■ **Your objective**: From the first line to the last, write out the records exactly, leaving the pictures behind.

*** Source records ***

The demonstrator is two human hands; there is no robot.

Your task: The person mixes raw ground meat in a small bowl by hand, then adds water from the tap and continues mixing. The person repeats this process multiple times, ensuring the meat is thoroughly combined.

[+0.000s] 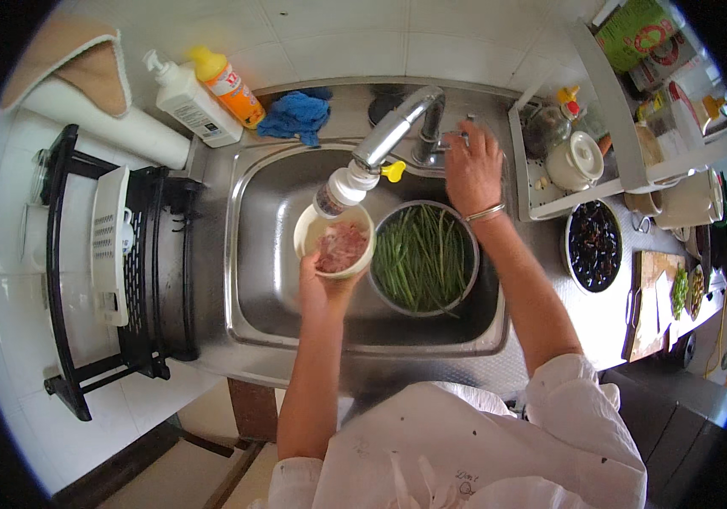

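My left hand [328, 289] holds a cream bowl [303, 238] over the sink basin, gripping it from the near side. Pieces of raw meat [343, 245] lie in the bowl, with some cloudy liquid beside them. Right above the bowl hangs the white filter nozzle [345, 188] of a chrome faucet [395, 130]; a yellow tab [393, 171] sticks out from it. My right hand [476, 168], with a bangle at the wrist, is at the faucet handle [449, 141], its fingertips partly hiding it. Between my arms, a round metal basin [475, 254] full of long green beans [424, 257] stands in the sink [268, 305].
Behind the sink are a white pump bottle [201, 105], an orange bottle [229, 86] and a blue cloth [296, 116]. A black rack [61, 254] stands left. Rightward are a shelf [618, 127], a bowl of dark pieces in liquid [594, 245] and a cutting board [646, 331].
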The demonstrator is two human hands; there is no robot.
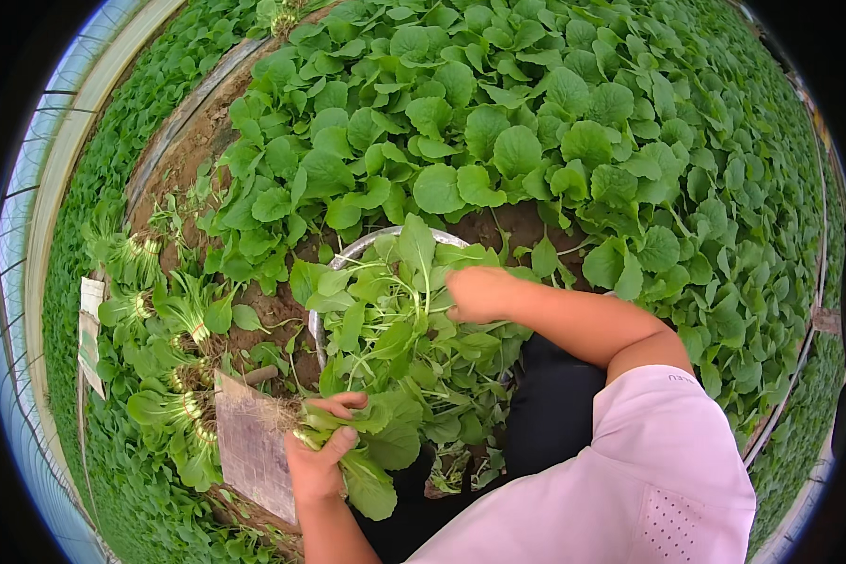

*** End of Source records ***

■ **Response below**:
The demonstrator is two human hands; there is no robot.

Your task: The person mixes raw ground meat in a small bowl by hand, then adds water from the tap and continues mixing. The person repeats this process multiple times, ensuring the meat is thoroughly combined.

[+0.000s] 

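My left hand [328, 289] holds a cream bowl [303, 238] over the sink basin, gripping it from the near side. Pieces of raw meat [343, 245] lie in the bowl, with some cloudy liquid beside them. Right above the bowl hangs the white filter nozzle [345, 188] of a chrome faucet [395, 130]; a yellow tab [393, 171] sticks out from it. My right hand [476, 168], with a bangle at the wrist, is at the faucet handle [449, 141], its fingertips partly hiding it. Between my arms, a round metal basin [475, 254] full of long green beans [424, 257] stands in the sink [268, 305].
Behind the sink are a white pump bottle [201, 105], an orange bottle [229, 86] and a blue cloth [296, 116]. A black rack [61, 254] stands left. Rightward are a shelf [618, 127], a bowl of dark pieces in liquid [594, 245] and a cutting board [646, 331].
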The demonstrator is two human hands; there is no robot.

The generated output is now complete.